| TASK TO CARRY OUT |
When a line below contains the word "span", it counts toward the total; give that total and nothing besides.

--

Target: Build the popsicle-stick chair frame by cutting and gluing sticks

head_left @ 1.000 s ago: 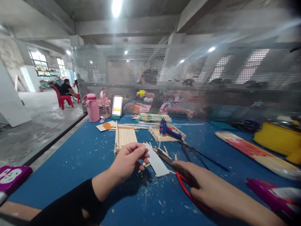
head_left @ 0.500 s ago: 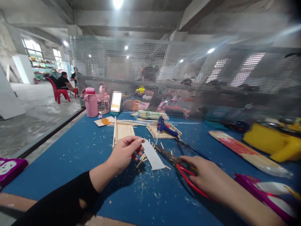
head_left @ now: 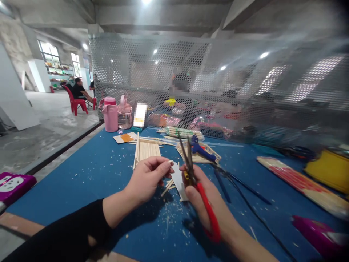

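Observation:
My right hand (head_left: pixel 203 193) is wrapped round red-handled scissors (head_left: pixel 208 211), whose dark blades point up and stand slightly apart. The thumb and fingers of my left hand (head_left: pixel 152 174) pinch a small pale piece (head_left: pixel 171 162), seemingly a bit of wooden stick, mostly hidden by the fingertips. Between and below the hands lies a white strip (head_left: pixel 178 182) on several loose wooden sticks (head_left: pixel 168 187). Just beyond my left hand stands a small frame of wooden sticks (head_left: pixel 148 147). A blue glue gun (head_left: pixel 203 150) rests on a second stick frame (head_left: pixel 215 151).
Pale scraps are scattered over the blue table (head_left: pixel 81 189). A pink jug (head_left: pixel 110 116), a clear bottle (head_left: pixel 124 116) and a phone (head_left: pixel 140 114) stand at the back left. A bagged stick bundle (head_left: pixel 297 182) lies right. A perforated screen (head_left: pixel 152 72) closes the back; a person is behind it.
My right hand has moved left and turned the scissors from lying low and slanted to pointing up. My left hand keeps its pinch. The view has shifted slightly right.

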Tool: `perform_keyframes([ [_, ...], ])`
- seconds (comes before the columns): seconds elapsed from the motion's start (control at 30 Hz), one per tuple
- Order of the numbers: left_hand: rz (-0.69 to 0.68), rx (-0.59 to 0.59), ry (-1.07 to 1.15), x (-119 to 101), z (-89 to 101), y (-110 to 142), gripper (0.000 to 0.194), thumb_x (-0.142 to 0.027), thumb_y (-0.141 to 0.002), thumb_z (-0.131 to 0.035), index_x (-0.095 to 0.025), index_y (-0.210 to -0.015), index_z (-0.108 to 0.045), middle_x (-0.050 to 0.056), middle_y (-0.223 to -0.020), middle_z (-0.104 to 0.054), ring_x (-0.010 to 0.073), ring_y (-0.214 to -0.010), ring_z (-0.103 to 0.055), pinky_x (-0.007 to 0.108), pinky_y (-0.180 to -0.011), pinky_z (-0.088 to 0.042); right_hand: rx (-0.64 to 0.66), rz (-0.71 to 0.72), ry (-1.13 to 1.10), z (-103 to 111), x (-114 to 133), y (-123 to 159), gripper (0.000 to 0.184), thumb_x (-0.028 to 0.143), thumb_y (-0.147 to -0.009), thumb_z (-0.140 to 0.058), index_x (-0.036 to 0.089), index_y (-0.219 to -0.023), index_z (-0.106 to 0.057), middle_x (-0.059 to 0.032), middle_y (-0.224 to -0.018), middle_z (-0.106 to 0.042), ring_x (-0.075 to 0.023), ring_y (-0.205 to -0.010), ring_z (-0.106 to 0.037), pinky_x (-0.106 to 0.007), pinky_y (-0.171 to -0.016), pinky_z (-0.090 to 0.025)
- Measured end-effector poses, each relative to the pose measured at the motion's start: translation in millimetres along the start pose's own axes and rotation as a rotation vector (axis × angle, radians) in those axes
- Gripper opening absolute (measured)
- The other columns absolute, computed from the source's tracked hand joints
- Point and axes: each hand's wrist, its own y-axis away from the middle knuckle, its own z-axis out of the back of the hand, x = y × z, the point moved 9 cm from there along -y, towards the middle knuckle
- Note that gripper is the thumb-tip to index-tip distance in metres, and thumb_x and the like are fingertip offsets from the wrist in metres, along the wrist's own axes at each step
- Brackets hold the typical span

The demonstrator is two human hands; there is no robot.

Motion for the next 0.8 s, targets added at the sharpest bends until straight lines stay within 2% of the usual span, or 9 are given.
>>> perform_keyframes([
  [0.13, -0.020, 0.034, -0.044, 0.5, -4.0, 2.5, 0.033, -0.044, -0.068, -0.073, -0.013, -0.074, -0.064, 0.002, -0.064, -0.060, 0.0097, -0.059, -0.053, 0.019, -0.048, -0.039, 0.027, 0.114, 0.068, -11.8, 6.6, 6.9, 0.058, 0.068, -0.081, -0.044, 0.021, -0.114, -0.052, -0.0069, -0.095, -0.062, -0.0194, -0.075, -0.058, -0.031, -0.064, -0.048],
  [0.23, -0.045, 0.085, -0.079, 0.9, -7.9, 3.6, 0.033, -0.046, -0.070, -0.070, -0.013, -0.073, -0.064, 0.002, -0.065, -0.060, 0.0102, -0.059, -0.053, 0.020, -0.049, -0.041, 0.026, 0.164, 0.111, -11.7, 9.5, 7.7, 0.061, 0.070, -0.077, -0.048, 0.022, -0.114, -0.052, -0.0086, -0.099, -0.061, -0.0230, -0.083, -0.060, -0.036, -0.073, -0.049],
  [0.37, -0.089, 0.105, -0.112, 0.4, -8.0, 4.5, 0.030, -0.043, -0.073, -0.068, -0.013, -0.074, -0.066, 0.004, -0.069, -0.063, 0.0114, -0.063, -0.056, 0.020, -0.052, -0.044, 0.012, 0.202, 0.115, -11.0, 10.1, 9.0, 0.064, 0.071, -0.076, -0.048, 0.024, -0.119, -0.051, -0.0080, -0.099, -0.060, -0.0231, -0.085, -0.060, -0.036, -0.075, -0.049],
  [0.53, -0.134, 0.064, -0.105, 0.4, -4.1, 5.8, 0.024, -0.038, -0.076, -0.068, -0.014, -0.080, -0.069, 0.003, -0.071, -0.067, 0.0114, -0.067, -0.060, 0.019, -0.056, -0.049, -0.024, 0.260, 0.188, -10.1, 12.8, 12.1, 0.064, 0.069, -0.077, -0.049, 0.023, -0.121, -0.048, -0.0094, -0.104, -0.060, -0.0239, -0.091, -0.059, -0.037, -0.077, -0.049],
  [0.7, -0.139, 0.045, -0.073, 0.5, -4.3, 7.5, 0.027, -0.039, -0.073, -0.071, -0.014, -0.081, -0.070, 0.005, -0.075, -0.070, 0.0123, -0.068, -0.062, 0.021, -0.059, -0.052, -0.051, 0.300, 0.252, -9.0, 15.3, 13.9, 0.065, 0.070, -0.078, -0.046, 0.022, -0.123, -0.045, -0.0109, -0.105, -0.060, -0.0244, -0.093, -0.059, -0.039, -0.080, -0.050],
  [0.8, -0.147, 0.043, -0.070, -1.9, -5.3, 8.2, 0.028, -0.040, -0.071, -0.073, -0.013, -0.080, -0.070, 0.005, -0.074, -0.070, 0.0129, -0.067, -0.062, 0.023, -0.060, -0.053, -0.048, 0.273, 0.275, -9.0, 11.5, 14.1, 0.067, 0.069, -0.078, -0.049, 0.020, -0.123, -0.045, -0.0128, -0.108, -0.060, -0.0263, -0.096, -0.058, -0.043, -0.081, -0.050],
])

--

| EXPECTED OUTPUT |
2